Brief
From the records below, set down exactly the lines starting with the line that contains "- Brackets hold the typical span" and going on through the line that contains "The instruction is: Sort". Nothing else is wanted.

Data shown
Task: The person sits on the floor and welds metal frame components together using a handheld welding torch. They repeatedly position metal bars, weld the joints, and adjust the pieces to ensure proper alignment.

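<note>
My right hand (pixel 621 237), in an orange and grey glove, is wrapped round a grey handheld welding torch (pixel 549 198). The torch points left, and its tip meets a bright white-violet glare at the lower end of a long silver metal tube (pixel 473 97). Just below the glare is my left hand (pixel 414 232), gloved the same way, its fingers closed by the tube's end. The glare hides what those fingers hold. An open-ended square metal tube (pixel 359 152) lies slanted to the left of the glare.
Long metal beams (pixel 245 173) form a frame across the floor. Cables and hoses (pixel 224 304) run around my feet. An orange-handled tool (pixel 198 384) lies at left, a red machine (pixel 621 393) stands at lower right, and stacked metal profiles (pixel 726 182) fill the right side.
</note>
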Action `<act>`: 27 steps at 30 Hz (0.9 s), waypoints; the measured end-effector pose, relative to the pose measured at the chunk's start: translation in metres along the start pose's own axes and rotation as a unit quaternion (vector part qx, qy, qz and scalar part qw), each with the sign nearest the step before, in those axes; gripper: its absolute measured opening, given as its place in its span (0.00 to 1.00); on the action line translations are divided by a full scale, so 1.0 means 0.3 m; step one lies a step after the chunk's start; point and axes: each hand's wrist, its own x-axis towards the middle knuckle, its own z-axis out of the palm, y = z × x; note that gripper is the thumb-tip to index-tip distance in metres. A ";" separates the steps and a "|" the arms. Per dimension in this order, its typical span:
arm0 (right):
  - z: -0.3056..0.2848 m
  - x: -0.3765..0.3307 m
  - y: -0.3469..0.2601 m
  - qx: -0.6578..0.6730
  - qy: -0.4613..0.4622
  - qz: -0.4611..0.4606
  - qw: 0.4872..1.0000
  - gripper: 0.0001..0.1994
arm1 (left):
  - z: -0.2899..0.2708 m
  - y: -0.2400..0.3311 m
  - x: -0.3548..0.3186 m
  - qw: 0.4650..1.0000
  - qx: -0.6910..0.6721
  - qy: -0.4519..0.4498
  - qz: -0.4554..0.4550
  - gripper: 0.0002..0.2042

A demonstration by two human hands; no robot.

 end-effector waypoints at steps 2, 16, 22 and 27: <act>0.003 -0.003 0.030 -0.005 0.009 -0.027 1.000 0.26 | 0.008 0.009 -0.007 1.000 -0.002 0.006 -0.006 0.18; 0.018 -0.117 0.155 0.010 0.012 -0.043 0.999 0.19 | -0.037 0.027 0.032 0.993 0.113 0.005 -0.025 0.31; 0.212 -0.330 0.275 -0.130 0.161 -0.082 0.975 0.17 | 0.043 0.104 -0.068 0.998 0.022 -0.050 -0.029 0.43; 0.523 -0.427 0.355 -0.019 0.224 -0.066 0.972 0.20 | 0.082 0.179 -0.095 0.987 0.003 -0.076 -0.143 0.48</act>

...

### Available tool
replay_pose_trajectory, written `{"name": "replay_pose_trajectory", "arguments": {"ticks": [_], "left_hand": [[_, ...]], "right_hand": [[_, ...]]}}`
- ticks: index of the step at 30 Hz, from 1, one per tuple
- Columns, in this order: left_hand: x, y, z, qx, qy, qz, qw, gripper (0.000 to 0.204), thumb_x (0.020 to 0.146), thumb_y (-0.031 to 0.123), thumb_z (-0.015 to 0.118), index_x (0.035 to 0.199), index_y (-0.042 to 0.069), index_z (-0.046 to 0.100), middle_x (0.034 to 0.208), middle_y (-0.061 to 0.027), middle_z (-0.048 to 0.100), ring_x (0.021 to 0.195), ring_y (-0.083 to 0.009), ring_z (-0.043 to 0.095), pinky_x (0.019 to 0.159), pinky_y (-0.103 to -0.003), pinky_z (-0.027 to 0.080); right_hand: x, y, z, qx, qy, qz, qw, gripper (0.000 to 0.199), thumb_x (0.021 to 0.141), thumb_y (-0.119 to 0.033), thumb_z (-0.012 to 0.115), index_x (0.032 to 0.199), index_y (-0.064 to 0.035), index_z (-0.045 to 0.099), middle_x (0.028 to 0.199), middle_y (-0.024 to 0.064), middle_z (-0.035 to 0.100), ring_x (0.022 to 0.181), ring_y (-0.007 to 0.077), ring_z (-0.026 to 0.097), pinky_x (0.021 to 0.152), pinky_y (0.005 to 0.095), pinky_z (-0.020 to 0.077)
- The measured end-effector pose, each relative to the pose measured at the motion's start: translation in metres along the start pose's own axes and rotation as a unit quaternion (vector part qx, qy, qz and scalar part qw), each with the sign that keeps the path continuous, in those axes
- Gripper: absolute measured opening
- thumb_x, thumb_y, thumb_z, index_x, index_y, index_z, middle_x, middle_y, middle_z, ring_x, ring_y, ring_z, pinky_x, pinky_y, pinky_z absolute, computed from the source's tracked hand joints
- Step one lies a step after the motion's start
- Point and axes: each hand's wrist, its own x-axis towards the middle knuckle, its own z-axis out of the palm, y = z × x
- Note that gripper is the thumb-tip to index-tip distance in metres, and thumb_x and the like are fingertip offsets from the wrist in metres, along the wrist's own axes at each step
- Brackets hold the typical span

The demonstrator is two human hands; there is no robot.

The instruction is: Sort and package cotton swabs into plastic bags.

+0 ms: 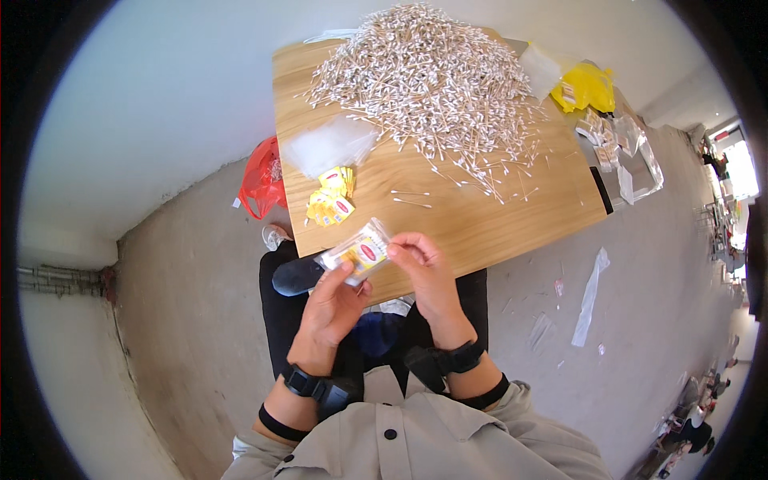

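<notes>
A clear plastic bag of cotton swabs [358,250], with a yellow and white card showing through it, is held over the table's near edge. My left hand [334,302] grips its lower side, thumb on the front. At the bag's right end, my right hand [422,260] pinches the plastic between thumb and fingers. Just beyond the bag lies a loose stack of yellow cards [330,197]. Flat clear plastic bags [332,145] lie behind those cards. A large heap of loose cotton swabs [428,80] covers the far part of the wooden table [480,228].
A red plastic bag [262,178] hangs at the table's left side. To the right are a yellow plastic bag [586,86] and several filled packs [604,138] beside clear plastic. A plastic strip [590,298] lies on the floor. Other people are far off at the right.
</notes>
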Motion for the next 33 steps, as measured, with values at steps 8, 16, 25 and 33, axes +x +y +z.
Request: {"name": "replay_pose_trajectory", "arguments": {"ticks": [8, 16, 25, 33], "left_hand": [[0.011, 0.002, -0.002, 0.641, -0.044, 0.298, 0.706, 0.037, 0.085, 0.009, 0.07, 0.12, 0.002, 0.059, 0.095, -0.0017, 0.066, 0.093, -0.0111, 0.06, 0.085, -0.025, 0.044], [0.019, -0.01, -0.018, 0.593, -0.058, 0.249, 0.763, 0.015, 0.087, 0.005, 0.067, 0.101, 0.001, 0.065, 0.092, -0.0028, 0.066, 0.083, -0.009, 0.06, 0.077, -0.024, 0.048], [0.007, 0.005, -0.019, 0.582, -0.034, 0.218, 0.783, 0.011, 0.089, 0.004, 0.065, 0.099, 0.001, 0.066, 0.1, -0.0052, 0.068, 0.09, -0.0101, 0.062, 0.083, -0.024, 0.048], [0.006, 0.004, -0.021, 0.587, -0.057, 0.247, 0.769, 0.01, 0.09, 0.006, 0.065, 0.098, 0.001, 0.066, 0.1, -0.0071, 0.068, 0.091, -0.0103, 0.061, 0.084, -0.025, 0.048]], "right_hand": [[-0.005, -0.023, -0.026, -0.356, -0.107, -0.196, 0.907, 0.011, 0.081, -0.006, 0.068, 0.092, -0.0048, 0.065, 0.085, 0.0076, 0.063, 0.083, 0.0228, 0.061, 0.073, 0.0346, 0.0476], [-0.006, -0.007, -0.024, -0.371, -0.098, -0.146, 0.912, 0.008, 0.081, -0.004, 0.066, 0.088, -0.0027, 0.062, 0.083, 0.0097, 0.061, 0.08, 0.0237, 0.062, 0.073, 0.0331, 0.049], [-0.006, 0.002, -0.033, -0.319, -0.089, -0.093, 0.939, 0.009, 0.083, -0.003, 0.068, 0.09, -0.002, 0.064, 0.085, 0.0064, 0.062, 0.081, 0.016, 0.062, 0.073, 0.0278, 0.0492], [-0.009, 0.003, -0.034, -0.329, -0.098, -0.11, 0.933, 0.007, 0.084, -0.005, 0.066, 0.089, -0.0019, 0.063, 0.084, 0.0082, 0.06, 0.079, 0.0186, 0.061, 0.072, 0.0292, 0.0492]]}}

Answer box
- Brackets hold the typical span

The demonstrator is two human hands; there is no robot.

The instruction is: Sort and package cotton swabs into plastic bags.

There's nothing left to add to the answer.